Vienna: It's been a long wait, but finally King Ludwig II of Bavaria can rest easy in his grave: 120 years after his death, German scientists have shown him to be one of the unsung pioneers of flight.

Ludwig, whose fantastical castle at Neuschwanstein aptly featured in the film Chitty Chitty Bang Bang, drew up plans for a flying car more than two decades before the Wright brothers took to the air, but when he tried to build it he was declared insane and stripped of his crown.

But now German aeronautical experts who have studied Ludwig's designs say they would have worked.
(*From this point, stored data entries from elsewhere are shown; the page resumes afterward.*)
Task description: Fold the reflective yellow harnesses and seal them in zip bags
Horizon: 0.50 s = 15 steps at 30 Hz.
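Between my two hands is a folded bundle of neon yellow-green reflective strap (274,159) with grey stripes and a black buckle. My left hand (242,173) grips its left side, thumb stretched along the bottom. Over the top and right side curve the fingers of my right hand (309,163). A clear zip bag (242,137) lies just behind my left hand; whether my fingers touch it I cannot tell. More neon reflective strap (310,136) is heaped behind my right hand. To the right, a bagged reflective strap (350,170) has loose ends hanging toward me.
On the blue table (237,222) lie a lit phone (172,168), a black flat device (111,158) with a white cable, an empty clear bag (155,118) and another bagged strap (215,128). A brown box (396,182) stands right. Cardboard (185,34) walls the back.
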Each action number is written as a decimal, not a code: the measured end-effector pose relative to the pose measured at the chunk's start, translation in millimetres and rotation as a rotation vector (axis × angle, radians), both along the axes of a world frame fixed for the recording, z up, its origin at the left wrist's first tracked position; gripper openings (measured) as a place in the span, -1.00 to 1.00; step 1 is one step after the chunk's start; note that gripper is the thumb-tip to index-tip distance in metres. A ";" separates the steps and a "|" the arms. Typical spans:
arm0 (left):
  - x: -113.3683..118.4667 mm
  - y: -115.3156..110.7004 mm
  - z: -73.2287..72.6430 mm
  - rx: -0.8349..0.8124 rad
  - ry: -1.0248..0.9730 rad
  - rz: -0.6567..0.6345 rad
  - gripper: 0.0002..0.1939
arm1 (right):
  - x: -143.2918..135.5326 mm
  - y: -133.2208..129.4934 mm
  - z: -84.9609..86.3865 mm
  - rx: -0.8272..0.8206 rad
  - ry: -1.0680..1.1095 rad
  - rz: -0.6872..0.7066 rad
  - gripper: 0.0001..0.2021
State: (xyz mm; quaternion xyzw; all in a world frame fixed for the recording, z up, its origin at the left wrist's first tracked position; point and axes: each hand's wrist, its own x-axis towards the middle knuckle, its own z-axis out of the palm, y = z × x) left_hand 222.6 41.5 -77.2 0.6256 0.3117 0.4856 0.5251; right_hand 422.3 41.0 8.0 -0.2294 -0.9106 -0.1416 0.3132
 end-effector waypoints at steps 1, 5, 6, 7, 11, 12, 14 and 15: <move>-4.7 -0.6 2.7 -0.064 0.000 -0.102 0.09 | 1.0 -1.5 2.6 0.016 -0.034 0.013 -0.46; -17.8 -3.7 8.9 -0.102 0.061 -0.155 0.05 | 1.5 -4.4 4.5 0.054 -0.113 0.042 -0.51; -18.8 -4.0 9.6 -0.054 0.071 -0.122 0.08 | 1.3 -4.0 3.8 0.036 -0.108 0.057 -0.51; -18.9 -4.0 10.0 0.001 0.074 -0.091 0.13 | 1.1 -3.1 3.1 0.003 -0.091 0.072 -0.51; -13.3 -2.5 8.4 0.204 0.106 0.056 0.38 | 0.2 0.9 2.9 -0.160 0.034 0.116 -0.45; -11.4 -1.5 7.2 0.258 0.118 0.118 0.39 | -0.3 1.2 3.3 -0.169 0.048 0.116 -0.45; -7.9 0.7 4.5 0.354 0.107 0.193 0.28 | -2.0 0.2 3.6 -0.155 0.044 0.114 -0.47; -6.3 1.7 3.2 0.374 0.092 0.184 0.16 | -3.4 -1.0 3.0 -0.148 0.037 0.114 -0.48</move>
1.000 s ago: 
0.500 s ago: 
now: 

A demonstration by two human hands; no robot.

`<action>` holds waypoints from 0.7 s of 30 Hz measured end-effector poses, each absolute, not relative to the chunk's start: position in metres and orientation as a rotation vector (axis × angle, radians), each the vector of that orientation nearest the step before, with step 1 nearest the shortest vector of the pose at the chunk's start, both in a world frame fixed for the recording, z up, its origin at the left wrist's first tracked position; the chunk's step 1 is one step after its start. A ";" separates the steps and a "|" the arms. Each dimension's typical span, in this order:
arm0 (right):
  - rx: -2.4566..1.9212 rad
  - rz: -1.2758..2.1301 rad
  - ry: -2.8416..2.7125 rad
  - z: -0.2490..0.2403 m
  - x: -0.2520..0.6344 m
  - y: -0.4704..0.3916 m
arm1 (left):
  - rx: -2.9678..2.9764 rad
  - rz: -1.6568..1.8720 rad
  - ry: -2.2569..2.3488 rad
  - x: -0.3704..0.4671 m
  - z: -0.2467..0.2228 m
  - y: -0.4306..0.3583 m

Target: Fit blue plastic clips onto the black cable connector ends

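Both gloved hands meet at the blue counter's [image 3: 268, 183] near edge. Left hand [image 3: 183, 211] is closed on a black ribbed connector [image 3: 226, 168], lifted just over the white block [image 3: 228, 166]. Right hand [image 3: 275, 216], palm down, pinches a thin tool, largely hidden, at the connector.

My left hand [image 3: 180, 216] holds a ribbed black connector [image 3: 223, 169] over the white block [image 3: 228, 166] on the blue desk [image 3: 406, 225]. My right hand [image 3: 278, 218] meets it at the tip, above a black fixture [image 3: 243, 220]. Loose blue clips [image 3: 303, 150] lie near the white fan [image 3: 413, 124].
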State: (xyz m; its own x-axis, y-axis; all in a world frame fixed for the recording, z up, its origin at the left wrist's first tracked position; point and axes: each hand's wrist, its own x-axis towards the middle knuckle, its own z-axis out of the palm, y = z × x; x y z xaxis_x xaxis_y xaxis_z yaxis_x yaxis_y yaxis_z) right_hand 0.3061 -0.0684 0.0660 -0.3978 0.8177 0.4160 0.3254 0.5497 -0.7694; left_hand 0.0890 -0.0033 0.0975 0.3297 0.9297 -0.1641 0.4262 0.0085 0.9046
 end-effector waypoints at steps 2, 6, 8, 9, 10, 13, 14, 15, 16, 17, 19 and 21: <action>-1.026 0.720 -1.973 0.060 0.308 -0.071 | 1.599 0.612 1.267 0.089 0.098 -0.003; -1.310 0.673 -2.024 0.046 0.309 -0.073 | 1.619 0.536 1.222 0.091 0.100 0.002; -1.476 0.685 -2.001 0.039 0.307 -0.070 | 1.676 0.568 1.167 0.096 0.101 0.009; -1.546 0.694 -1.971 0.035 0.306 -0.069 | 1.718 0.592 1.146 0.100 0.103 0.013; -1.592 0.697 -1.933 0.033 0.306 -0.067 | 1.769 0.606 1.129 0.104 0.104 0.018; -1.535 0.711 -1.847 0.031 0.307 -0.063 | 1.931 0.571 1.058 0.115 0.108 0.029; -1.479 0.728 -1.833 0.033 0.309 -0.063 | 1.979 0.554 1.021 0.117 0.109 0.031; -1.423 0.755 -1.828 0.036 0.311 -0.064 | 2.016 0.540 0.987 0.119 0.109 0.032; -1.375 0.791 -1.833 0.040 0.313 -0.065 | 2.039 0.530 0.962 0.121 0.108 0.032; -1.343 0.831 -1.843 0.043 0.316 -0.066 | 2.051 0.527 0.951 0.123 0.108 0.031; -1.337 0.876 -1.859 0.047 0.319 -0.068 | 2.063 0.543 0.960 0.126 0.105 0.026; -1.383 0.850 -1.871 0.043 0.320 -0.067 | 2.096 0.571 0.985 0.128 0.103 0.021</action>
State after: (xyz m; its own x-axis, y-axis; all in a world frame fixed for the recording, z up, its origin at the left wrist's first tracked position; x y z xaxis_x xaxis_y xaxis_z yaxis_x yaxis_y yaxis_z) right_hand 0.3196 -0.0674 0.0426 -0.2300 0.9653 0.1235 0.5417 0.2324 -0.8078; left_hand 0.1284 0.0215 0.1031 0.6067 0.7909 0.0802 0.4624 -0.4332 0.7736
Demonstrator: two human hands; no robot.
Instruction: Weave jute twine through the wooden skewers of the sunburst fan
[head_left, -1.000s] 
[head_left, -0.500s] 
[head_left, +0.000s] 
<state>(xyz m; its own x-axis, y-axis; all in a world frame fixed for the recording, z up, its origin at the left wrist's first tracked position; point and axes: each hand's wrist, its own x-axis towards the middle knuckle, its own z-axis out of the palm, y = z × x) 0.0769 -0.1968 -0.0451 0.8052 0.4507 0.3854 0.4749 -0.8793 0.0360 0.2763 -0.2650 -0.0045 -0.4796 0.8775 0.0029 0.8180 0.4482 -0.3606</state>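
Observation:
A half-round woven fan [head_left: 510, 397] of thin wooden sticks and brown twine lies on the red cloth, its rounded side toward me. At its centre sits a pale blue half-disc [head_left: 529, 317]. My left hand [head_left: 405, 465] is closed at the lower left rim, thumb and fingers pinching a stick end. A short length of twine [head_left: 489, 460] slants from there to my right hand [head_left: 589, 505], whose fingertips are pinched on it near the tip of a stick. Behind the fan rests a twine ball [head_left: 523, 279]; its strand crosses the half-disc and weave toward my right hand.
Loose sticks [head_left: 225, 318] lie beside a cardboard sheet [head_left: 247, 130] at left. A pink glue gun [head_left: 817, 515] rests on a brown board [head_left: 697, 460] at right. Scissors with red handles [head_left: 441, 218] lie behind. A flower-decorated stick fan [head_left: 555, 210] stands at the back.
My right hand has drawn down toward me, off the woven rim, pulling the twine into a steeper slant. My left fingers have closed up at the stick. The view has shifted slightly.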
Sketches recovered from letters between the ruler and Austrian engineer Gustav Koch show the monarch had planned to create a fleet of flying machines that would take him across his beloved Alpine lakes to his many castles, including the fairytale Neuschwanstein.

The craft he designed looked like flying cable cars powered by steam engines. They were decorated like peacocks. But his dreams of flying over the mountains of Bavaria only convinced his opponents that he was mad, and he was declared insane on 10 June, 1886, and deposed.

He died shortly afterwards and his drawings were consigned to an archive. Now aeronautical experts have dug them out and re-created them on computer.

Dalibor Karacic is working on the project to re-draw the machines.

He said: "King Ludwig was unbelievably progressive. He understood technology. The flying peacock cars may have looked funny, but technologically they were sound and certainly would have worked. He could not have been mad, otherwise his ideas would never have worked. He was simply ahead of his time."